En 1806 et en 1808, Eugène fait une étude sur le jansénisme, sans doute afin de pouvoir discuter avec son oncle. Nous conservons une vingtaine de pages manuscrites sur ce thème. Roze-Joannis a exercé une influence négative sur sa sœur, sa mère et sa grand-mère qui communient rarement. Pendant son séminaire, Eugène insiste auprès d'elles sur la nécessité de communier fréquemment. À sa grand-mère, le 3 décembre 1810, il écrit: «Écoutons donc l'Église, sans nous arrêter aux clameurs importunes des sectaires des derniers temps, pour lesquels il faut se contenter de prier.» (Voir aussi lettres à sa sœur, le 4 décembre 1808 et à sa mère, le 14 décembre 1810.)

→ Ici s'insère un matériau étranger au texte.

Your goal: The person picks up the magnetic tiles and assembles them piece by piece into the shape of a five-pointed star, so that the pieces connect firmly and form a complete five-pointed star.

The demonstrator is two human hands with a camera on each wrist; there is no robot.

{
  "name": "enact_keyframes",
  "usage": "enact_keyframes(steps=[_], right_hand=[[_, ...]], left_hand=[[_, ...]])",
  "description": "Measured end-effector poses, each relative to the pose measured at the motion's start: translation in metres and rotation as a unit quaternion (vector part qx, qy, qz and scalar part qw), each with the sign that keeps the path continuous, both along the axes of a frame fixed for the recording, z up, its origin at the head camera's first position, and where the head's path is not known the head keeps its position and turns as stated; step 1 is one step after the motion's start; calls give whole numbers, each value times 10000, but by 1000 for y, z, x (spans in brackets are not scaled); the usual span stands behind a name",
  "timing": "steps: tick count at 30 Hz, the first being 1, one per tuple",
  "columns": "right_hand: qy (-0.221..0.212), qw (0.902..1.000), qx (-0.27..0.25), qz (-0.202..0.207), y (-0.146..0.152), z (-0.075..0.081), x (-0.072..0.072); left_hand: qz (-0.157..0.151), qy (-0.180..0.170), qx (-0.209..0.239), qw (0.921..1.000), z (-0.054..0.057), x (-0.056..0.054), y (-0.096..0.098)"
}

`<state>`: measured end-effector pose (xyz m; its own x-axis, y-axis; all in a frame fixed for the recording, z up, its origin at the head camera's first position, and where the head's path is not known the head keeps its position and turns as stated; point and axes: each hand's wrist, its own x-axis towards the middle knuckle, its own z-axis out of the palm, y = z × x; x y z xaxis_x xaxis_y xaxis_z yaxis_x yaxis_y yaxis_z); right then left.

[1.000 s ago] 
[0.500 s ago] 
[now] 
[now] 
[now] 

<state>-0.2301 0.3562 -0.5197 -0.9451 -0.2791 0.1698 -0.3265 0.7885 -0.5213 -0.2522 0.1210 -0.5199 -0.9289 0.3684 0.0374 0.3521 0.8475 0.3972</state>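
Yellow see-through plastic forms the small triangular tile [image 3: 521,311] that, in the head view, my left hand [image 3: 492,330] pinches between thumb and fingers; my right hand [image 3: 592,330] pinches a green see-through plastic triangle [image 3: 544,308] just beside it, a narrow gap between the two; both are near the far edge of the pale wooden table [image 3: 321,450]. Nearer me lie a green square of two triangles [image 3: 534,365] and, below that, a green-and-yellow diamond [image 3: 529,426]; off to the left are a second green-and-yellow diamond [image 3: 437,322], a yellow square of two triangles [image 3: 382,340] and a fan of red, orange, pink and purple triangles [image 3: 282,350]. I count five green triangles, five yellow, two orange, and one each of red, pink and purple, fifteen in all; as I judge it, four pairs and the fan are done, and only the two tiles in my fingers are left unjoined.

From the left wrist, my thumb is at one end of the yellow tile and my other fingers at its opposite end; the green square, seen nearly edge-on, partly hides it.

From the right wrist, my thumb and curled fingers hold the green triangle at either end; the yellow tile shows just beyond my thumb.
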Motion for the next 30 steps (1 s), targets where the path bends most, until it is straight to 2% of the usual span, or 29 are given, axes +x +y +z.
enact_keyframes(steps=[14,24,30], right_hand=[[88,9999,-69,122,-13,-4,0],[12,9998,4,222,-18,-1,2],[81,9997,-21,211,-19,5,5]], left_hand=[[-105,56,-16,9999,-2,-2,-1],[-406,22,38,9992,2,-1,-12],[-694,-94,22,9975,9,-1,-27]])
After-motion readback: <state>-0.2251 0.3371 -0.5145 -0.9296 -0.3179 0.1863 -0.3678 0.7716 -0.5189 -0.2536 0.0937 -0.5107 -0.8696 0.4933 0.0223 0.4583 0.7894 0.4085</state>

Dans son journal en 1837 et 1838, Mgr de Mazenod parle plusieurs fois du jansénisme. Au mois de juillet 1837, en visite à Notre-Dame du Laus, il apprend que l'abbé Lagier, aumônier de la prison de Gap, a refusé de donner la communion à un condamné à mort bien disposé. Il va lui-même à la prison et fait communier ce prisonnier pour réagir publiquement contre cet «horrible préjugé», ce «barbare abus», inspiré par le jansénisme (JM, les 14 et 16 juillet 1837). Au mois d'octobre de la même année, il reproche au père Courtès, aumônier de la prison d'Aix, d'avoir refusé la communion à un condamné à mort (JM et lettre au père Courtès, le 11 octobre 1837).
Mgr de Mazenod constate en 1837-1840 que les Sœurs Grises de Marseille et les Pères de la Retraite chrétienne, fondés par le père Receveur, sont jansénistes. «Les principes de monsieur Receveur se perpétuent dans cette association, note-t-il dans son journal le 6 février 1840. Ses successeurs ne le cachent pas, c'est par la terreur qu'ils prétendent conduire les âmes.» (JM, le 26 juillet 1837 et 19 mars 1838).
Plusieurs fois par la suite, Mgr de Mazenod fait encore allusion au jansénisme: dans une lettre au Garde des Sceaux, le 29 avril 1845, pour défendre les Jésuites, attaqués autrefois par «le calvinisme, le jansénisme et le philosophisme», en écrivant au cardinal Orioli le 15 avril 1850 et au pape Pie IX le 14 août 1851, disant que le jansénisme avait abondé en faveur du presbytérianisme ainsi que des pouvoirs exagérés des métropolitains et des curés. Le 12 janvier 1856, il écrit un mandement après avoir retrouvé les restes du corps de Mgr Jean Baptiste Gault (1595-1643) lors de la démolition d'une partie de l'ancienne cathédrale. On lit entre autres: «Les funestes controverses par lesquelles le jansénisme, avec cet esprit de contention d'une hérésie également obstinée et subversive, a tant fatigué l'Église de France avant de la livrer au philosophisme du XVIIIe et plus tard à la Révolution» que les grands évêques de Marseille ont été oubliés.
Yvon Beaudoin, o.m.i.
Sources
Archives générales: Notes sur le jansénisme, 1806), ms. 11 p.; Jansénius et jansénisme (ms 1 p.); Conversation avec un janséniste et Comédie du cimetière Saint-Médard, faux miracles du diacre Paris, 1808, 8 p. Fonds Postulation DM 6 a.